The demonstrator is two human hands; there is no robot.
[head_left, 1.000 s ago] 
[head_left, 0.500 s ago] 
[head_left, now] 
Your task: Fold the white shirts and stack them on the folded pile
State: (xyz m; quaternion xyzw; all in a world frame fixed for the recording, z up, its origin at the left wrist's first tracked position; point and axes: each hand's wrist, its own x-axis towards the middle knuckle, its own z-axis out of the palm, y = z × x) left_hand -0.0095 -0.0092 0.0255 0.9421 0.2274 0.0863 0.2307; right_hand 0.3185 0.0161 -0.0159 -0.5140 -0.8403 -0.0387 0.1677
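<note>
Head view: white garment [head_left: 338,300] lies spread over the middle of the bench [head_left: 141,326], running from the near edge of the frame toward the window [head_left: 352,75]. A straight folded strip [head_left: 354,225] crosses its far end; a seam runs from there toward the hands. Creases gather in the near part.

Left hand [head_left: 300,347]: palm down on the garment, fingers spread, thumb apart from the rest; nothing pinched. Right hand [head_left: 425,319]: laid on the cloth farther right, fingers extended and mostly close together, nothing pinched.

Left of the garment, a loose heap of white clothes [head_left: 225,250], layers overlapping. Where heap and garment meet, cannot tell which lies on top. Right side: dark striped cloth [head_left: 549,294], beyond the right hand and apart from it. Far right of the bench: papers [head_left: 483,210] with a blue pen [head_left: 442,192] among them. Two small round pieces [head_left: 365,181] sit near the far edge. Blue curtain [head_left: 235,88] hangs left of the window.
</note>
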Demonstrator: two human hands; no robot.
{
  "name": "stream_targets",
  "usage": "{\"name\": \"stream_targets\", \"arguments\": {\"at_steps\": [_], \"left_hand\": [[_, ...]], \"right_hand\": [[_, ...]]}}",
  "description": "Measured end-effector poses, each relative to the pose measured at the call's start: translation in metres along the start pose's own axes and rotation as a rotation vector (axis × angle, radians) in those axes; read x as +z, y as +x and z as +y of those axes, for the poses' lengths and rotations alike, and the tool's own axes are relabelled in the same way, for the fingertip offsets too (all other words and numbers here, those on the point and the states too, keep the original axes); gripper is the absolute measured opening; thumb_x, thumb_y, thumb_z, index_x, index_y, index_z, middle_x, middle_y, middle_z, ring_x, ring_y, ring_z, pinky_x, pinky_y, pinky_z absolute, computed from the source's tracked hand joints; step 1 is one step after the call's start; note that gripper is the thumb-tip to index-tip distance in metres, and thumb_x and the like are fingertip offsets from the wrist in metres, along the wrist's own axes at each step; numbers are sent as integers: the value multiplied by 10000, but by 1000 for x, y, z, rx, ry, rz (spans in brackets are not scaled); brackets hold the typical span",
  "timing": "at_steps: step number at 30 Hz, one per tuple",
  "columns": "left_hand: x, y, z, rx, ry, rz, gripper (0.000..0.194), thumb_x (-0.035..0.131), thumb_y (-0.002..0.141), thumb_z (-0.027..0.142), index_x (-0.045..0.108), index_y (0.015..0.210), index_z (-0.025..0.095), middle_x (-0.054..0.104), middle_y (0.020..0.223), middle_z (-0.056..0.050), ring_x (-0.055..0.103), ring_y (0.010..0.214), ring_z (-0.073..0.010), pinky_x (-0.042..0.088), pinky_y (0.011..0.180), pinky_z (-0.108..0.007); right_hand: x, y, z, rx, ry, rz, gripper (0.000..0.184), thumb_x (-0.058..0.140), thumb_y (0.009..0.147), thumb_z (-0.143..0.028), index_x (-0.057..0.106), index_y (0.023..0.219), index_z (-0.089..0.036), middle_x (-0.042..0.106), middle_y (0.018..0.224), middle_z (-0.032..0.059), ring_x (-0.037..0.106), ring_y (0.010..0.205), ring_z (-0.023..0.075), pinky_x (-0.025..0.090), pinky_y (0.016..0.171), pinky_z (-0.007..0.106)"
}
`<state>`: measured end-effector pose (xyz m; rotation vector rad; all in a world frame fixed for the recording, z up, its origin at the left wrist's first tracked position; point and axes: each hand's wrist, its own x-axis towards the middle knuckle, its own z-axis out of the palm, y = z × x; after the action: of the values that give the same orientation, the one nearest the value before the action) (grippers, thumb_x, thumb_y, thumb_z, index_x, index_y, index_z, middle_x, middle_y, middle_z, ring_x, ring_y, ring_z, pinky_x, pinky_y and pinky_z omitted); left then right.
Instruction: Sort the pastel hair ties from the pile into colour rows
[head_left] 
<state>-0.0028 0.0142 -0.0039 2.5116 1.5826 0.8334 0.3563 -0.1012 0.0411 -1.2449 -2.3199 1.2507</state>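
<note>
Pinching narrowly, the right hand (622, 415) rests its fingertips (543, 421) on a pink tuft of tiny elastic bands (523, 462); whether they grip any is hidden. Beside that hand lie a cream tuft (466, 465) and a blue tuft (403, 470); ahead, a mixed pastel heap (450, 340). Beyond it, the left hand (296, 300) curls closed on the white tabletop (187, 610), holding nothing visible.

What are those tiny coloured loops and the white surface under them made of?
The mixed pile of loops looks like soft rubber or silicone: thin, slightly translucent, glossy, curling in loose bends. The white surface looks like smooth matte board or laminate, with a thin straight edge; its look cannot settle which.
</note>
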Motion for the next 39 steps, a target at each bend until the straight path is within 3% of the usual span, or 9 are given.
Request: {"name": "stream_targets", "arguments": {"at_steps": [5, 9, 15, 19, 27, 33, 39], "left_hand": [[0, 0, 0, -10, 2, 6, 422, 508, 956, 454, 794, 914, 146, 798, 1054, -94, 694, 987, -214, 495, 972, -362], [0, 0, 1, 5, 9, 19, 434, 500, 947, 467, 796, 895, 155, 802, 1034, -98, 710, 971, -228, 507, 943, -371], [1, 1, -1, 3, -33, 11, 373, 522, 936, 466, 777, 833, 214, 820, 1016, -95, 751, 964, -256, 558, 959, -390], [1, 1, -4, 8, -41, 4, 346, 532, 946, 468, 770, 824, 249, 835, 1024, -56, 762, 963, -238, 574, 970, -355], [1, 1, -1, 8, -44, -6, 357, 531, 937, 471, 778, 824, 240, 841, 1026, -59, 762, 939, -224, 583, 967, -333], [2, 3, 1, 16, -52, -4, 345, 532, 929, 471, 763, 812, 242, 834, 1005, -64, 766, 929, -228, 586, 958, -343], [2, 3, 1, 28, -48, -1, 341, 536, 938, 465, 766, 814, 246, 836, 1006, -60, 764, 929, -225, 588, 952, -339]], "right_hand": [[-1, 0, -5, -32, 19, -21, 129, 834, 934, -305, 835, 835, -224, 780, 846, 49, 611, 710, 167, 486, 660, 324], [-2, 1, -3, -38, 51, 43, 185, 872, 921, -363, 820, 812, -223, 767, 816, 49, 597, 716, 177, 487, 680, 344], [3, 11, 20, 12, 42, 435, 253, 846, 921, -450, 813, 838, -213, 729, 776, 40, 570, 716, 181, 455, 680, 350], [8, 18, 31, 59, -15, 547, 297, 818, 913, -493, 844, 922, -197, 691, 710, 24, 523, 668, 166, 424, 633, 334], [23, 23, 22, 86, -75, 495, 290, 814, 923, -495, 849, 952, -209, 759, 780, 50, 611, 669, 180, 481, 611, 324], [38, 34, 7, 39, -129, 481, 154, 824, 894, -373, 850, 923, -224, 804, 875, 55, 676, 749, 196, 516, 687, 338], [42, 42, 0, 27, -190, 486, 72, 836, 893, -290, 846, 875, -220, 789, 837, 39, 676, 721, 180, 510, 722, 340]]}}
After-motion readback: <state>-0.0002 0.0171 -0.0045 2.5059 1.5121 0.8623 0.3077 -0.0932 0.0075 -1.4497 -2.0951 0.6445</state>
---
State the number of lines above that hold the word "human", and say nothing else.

2